The basic functionality of this project is similar to Q&A platforms like Google Answers or Yahoo! Answers, only oriented towards medical questions. Each question, if qualified as relevant (isn’t a hoax, hasn’t been asked before) and properly categorized within a medical specialty, is answered by a professional from the community. The question then becomes a conversation. Additional details and medical test results can be requested by the doctor. Each conversation is available in the public archive, thus the project will become a free online medical encyclopedia of real case studies, written in plain language. This way, many people will find their questions already answered within the system, and both students and practicing doctors can easily access valuable reference resources. Additional features can be implemented, like real-time conversations for more urgent cases.

A hierarchical system with different authority members and supervisors within the community is maintaining the proper quality of the answers (similar to Wikipedia), while the initial triage can be performed by the newer members (maybe students), who can also answer the more simple questions. For each answer, additional notes can be made by other members of the community, while people outside the community can post comments (for example, if they have experienced a similar problem).

The active members are compensated for their effort proportionally with the quantity and quality of their answers, but they are also gaining authority within the community and reputation in real life.

More features can be developed, like regional support, a communication platform for community members, an advanced information center and an interactive diagnosis tool.

What problem or issue does your idea address? (maximum 150 words)

Whether it is unavailability of medical services, inability to move, lack of financial resources, improper health insurance, lack of time, timidity, pride, iatrophobia or fear, there are many reasons a lot of people can’t or won’t go to the doctor when they have a medical problem.

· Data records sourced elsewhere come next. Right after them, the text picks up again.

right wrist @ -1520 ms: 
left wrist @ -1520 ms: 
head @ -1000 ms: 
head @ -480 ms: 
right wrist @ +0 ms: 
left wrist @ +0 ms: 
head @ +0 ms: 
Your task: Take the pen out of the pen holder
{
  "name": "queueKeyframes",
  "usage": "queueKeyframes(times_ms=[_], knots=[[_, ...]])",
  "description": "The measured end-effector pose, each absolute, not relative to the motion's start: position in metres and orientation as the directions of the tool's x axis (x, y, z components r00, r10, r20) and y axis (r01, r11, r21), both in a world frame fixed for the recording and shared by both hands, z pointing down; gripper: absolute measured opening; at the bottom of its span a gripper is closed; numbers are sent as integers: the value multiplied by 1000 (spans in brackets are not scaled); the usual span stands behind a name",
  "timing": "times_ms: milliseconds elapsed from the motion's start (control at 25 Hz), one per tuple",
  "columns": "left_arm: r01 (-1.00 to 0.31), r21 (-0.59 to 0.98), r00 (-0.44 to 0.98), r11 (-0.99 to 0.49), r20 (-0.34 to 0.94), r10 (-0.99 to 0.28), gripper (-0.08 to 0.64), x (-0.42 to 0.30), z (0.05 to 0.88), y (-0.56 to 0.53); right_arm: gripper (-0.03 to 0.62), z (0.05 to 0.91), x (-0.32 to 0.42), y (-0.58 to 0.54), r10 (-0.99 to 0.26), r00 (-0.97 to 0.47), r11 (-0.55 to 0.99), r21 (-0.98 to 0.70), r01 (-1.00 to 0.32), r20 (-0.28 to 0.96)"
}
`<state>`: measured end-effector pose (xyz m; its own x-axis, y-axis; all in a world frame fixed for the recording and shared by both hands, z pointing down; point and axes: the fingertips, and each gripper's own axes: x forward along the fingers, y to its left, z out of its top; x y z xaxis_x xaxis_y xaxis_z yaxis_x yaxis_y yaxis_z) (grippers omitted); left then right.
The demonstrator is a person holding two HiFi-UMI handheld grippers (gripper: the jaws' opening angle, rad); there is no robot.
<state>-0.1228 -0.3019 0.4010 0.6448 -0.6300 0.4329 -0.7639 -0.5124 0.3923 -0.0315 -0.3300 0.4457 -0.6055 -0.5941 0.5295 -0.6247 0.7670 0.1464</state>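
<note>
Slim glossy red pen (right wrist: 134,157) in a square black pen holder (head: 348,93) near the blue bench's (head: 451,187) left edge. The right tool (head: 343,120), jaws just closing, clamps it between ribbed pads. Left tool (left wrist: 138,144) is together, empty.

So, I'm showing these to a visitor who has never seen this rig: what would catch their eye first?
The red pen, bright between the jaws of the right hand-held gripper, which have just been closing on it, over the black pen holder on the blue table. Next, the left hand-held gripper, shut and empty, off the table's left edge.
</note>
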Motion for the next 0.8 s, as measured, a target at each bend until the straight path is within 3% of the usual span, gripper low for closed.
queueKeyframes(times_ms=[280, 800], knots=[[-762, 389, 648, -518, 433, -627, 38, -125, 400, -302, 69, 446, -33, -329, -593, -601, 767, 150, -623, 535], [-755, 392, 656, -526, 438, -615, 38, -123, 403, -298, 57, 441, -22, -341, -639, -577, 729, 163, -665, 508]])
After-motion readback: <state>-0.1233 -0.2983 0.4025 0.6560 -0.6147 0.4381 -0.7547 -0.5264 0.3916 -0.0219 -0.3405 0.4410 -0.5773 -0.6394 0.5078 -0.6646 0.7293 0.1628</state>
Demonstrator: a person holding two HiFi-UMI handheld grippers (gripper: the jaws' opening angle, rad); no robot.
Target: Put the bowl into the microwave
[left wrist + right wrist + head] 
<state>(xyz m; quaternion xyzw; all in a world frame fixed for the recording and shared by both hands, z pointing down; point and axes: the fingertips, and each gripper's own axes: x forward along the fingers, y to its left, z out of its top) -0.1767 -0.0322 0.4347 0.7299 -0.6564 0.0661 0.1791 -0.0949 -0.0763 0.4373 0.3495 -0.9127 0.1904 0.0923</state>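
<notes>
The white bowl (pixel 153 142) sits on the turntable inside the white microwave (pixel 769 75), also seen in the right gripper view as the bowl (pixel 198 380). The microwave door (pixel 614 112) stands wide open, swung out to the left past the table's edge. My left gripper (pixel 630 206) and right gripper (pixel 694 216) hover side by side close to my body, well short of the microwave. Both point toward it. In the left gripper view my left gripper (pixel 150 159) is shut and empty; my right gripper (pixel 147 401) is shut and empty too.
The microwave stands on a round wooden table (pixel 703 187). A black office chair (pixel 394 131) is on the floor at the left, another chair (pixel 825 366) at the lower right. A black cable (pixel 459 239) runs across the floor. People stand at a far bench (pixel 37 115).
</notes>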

Their problem can be health or life threatening, and in many cases they end up to the doctor when it is too late. Even though doctor visits are irreplaceable, an (early) online evaluation and assistance brought by specialists can prove paramount and sometimes make the difference between life and death.

If your idea were to become a reality, who would benefit the most and how? (maximum 150 words)

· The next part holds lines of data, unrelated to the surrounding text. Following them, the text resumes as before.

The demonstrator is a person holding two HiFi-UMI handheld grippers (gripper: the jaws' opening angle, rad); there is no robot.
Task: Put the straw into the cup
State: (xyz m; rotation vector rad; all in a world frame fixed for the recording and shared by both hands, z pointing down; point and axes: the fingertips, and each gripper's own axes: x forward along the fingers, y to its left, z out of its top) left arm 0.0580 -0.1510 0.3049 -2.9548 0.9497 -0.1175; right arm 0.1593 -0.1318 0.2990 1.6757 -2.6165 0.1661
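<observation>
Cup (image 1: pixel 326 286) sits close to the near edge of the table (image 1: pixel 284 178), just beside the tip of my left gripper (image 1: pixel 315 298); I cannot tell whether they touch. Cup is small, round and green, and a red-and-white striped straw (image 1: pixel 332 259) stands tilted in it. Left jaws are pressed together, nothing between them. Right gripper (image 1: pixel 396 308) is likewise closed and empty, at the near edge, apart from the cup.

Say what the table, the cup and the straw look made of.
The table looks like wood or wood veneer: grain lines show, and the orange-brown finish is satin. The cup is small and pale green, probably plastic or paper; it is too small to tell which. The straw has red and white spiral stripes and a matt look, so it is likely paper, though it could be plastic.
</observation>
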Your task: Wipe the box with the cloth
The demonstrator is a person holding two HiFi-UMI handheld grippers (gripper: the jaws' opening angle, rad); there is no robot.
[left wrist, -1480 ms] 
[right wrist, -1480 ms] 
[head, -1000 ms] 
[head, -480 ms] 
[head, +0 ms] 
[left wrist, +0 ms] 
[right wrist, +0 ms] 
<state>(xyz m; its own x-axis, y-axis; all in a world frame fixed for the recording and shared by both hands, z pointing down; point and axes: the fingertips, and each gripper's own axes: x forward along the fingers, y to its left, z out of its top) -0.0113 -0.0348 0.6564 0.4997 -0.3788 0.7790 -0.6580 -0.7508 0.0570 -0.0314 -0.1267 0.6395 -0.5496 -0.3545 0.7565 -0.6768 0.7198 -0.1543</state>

The people who would benefit the most are the ones who, for whatever reasons, aren’t able to visit a doctor, are in need of medical evaluation and guidance and do have access to the Internet. Many of them live in developing countries (the Internet has spread much faster than proper health care units and systems), but there are a lot of people living in advanced countries that share the same inability. All these people can benefit by having a professional evaluating their condition and giving them proper advice, depending on the situation.

What are the initial steps required to get this idea off the ground? (maximum 150 words)

1. Bringing together a community of doctors (and organizations) willing to participate in this program.
2. Designing and building a web application that best suits the project’s needs.
3. Making the service available to people all over the world.

Describe the optimal outcome should your idea be selected and successfully implemented. How would you measure it? (maximum 150 words)

The desired outcome is to develop a system through which as many people as possible can receive free medical evaluation and guidance in an online environment. This can be achieved either by having conversations with medical professionals or by consulting the growing archive of problems that have been already addressed. A rating system can be implemented in order to determine the degree of usefulness and relevance of each resource, but in the end, it’s hard to determine the value of such an outcome. A good measure would be the number of potential health threatening problems totally or partially solved using the system, a value that can be estimated given the number of questions and answers, user ratings and traffic statistics.